> [PROBLEM]:
Repeat the data exactly, please.
- - -
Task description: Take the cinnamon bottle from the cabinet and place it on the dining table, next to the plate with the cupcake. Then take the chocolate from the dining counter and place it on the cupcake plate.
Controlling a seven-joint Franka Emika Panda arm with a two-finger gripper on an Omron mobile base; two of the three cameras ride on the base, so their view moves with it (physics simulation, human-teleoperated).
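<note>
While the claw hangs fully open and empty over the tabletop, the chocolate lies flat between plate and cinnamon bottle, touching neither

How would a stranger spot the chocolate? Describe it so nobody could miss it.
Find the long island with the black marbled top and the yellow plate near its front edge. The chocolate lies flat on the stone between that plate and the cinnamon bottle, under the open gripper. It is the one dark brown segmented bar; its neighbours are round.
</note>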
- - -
> [TASK OUTPUT]:
Task description: Take the cinnamon bottle from the cabinet and place it on the dining table, next to the plate with the cupcake. Then take the chocolate from the dining counter and place it on the cupcake plate.
Controlling a seven-joint Franka Emika Panda arm with a two-finger gripper on an Omron mobile base; two of the three cameras ride on the base, so their view moves with it (physics simulation, human-teleoperated).
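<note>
While the claw hangs fully open and empty over the tabletop, the chocolate lies flat between plate and cinnamon bottle, touching neither

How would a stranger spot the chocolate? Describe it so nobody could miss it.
Find the long island with the black marbled top and the yellow plate near its front edge. The chocolate lies flat on the stone between that plate and the cinnamon bottle, under the open gripper. It is the one dark brown segmented bar; its neighbours are round.
</note>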

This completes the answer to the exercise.